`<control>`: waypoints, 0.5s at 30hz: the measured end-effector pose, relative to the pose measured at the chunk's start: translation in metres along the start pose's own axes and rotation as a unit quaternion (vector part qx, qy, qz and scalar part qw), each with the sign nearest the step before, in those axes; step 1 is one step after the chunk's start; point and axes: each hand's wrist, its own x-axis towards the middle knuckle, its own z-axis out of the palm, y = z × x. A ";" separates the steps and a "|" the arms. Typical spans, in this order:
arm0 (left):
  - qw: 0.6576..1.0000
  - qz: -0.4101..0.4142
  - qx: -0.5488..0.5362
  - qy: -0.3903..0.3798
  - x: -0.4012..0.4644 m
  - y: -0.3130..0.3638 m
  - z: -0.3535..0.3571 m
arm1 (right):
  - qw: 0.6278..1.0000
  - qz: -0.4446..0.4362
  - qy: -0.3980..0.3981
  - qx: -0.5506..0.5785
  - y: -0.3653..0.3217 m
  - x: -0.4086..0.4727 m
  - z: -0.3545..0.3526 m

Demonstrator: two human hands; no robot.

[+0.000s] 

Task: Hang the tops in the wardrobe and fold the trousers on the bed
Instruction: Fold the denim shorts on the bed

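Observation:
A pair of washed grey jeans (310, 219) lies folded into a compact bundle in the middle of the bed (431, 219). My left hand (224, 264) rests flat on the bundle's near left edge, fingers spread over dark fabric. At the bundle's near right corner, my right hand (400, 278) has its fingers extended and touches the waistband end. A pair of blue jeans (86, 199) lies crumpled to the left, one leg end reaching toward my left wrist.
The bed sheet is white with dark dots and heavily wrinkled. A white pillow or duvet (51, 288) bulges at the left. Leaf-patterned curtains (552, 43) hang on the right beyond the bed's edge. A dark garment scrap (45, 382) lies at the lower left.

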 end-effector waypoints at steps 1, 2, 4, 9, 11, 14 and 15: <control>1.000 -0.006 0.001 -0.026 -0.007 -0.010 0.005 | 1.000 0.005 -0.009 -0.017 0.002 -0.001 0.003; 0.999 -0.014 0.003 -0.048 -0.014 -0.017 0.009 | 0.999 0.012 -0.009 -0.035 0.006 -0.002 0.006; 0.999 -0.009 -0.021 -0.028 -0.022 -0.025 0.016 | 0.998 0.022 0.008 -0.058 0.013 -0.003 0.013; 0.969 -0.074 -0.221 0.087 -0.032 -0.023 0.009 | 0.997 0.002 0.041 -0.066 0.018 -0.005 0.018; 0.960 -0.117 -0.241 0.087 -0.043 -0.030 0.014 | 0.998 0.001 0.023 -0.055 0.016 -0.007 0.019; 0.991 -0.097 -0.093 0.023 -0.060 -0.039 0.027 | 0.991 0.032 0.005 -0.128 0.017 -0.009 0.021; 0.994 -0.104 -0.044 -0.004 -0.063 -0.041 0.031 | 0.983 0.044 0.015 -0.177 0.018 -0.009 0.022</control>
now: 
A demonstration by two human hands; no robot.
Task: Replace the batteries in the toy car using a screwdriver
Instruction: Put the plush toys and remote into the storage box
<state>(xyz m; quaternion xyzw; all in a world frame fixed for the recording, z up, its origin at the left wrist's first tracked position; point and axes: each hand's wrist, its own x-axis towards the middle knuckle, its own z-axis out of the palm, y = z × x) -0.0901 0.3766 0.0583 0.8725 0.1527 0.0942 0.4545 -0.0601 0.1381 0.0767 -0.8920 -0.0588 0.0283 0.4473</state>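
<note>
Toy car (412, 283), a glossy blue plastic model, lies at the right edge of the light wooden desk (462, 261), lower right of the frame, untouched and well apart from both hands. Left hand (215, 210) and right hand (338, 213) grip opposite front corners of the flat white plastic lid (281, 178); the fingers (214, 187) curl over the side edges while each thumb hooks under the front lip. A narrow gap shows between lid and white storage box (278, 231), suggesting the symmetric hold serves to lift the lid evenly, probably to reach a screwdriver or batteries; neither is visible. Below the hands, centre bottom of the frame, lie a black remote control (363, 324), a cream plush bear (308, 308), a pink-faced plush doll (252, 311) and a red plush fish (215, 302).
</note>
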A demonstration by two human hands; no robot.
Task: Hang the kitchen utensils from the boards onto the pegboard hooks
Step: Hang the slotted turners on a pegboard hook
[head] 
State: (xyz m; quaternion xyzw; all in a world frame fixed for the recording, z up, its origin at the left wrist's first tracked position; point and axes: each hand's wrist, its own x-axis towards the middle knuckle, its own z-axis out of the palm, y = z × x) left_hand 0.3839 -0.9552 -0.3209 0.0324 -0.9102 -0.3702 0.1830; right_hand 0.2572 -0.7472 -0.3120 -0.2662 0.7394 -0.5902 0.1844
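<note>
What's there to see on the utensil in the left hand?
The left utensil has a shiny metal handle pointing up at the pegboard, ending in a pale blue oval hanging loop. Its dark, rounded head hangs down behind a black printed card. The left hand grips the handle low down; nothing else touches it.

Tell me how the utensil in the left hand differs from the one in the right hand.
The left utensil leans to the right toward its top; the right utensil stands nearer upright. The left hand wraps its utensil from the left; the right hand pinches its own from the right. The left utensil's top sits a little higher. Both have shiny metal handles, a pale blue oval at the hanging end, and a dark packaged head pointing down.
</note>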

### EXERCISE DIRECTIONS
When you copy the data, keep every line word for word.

### ANSWER SPACE
`<control>`: waypoints, 0.5s at 30hz: the measured end-effector pose, relative to the pose measured at the chunk's start: translation in metres along the start pose's own axes and rotation as a unit quaternion (vector part qx, qy, qz and scalar part qw), each with the sign nearest the step before, in those axes; step 1 is one step after the chunk's start; point and axes: each hand's wrist, its own x-axis towards the middle knuckle, its own z-axis out of the palm, y = z × x. A ";" separates the steps and a "|" the arms. Typical spans, in this order:
arm0 (left):
  - qw: 0.6576..1.0000
  - qz: -0.4101..0.4142
  - qx: -0.5488..0.5362
  - qy: -0.3903..0.3798
  - x: -0.4012..0.4644 m
  - y: -0.3130..0.3638 m
  - z: -0.3535..0.3571 m
arm1 (right):
  - qw: 0.6278..1.0000
  - qz: -0.4446..0.4362
  - qy: -0.3980..0.3981
  - qx: -0.5506..0.5785
  - y: -0.3653..0.3217 m
  - x: -0.4086..0.4727 m
  - z: -0.3545..0.3526 m

Demonstrator: two human hands; no robot.

[+0.000s] 

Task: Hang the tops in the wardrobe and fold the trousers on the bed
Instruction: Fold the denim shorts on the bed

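Observation:
A pair of washed grey jeans (310, 219) lies folded into a compact bundle in the middle of the bed (431, 219). My left hand (224, 264) rests flat on the bundle's near left edge, fingers spread over dark fabric. At the bundle's near right corner, my right hand (400, 278) has its fingers extended and touches the waistband end. A pair of blue jeans (86, 199) lies crumpled to the left, one leg end reaching toward my left wrist.
The bed sheet is white with dark dots and heavily wrinkled. A white pillow or duvet (51, 288) bulges at the left. Leaf-patterned curtains (552, 43) hang on the right beyond the bed's edge. A dark garment scrap (45, 382) lies at the lower left.
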
 end-effector waypoints at steps 1, 2, 4, 9, 11, 14 and 15: <control>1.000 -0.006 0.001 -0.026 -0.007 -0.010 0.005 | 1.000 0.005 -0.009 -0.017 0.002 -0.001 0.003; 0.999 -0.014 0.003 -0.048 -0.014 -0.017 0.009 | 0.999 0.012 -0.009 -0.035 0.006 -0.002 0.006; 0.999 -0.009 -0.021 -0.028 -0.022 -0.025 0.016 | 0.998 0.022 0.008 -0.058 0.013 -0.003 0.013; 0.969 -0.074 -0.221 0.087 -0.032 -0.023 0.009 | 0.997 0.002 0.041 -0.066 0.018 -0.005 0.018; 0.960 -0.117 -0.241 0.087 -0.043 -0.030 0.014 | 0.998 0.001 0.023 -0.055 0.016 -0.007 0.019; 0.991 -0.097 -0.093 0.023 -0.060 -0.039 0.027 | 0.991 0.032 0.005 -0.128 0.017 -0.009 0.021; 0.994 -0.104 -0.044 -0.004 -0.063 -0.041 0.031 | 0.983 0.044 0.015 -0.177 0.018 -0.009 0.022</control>
now: 
A demonstration by two human hands; no robot.
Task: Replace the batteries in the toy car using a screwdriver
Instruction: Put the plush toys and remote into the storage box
<state>(xyz m; quaternion xyzw; all in a world frame fixed for the recording, z up, its origin at the left wrist's first tracked position; point and axes: each hand's wrist, its own x-axis towards the middle knuckle, its own z-axis out of the palm, y = z × x) -0.0901 0.3766 0.0583 0.8725 0.1527 0.0942 0.4545 -0.0601 0.1381 0.0767 -0.8920 -0.0588 0.0283 0.4473</state>
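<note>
Toy car (412, 283), a glossy blue plastic model, lies at the right edge of the light wooden desk (462, 261), lower right of the frame, untouched and well apart from both hands. Left hand (215, 210) and right hand (338, 213) grip opposite front corners of the flat white plastic lid (281, 178); the fingers (214, 187) curl over the side edges while each thumb hooks under the front lip. A narrow gap shows between lid and white storage box (278, 231), suggesting the symmetric hold serves to lift the lid evenly, probably to reach a screwdriver or batteries; neither is visible. Below the hands, centre bottom of the frame, lie a black remote control (363, 324), a cream plush bear (308, 308), a pink-faced plush doll (252, 311) and a red plush fish (215, 302).
</note>
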A demonstration by two human hands; no robot.
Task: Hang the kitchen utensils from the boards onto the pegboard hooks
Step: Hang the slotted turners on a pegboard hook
[head] 
State: (xyz m; quaternion xyzw; all in a world frame fixed for the recording, z up, its origin at the left wrist's first tracked position; point and axes: each hand's wrist, its own x-axis towards the middle knuckle, its own z-axis out of the palm, y = z × x) left_hand 0.3839 -0.9552 -0.3209 0.0324 -0.9102 -0.3702 0.1830; right_hand 0.2572 -0.7472 -0.3120 -0.2662 0.7394 -0.5902 0.1844
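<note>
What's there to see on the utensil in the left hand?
The left utensil has a shiny metal handle pointing up at the pegboard, ending in a pale blue oval hanging loop. Its dark, rounded head hangs down behind a black printed card. The left hand grips the handle low down; nothing else touches it.

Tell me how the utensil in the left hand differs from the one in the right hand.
The left utensil leans to the right toward its top; the right utensil stands nearer upright. The left hand wraps its utensil from the left; the right hand pinches its own from the right. The left utensil's top sits a little higher. Both have shiny metal handles, a pale blue oval at the hanging end, and a dark packaged head pointing down.
</note>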

Nothing else is part of this exercise.